STORED DATA –
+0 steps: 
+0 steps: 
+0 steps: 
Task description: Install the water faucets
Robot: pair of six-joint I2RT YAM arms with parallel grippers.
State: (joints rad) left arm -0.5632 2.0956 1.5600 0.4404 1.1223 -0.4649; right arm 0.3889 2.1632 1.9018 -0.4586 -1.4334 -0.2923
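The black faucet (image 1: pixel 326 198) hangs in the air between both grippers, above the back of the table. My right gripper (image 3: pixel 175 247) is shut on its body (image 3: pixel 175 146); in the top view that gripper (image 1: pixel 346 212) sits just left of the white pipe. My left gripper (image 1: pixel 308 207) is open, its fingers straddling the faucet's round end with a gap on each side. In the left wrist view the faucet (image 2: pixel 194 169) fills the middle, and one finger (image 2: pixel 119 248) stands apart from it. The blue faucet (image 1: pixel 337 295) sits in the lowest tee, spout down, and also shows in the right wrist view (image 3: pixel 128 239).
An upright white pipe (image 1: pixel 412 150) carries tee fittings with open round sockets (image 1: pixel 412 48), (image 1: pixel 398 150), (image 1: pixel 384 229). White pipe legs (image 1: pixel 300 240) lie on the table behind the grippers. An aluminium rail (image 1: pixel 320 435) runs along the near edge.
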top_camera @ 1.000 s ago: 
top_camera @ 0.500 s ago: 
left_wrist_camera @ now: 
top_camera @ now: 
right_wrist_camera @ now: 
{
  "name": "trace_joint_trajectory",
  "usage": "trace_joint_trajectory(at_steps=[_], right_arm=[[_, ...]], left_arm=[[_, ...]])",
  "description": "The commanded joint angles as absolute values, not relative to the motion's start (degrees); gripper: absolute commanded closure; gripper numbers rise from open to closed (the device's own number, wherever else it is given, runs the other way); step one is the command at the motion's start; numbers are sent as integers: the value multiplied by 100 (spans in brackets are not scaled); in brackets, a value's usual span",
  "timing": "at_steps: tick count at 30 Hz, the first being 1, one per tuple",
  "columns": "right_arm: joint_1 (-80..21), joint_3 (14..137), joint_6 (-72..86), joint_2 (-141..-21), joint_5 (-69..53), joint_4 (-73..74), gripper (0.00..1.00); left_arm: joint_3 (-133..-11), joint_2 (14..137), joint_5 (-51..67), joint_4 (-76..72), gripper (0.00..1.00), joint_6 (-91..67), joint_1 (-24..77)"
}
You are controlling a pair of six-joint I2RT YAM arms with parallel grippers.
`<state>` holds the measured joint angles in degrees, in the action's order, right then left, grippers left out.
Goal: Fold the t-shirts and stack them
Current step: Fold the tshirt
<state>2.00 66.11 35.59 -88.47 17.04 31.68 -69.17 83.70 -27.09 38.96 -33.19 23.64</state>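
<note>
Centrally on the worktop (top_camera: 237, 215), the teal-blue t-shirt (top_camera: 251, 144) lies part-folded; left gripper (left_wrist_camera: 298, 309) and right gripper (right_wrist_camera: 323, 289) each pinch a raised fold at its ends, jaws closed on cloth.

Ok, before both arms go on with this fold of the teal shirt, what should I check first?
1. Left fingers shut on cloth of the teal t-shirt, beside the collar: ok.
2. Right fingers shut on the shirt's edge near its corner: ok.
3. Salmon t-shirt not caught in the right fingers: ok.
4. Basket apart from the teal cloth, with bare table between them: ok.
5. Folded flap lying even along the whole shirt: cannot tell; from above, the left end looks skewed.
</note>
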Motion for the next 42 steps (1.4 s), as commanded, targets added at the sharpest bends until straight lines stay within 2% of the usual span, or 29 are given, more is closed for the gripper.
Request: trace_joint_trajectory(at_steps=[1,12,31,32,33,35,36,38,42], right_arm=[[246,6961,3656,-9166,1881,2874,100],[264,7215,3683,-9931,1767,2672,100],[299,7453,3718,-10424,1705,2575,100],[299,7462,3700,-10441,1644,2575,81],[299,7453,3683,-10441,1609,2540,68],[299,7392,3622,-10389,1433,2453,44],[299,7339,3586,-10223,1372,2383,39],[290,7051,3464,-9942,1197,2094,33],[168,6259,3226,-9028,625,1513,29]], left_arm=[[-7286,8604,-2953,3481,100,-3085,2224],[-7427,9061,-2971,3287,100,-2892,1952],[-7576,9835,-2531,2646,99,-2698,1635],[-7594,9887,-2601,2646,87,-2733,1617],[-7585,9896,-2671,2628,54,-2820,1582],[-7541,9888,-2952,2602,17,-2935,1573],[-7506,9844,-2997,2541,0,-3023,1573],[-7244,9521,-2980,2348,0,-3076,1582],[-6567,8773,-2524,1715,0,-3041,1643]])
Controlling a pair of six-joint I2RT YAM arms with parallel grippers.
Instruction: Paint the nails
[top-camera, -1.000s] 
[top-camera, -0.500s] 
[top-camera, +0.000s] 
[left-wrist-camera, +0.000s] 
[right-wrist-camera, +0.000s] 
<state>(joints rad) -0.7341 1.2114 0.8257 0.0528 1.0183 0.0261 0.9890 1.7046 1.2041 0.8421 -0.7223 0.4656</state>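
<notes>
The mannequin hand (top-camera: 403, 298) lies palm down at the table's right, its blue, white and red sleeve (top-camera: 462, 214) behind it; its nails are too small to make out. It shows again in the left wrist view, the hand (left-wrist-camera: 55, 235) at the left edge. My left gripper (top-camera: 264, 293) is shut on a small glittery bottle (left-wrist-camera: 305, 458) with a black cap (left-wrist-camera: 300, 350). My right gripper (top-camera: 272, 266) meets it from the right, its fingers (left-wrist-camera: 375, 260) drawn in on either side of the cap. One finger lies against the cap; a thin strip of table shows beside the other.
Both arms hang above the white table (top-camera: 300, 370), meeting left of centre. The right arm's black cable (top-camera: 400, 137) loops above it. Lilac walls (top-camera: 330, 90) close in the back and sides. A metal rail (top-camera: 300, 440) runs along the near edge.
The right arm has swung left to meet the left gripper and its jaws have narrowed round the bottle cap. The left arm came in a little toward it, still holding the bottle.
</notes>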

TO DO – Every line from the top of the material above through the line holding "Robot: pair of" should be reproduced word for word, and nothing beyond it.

RESULT BELOW –
+0 steps: 
+0 steps: 
+0 steps: 
Task description: Install the water faucets
Robot: pair of six-joint I2RT YAM arms with parallel grippers.

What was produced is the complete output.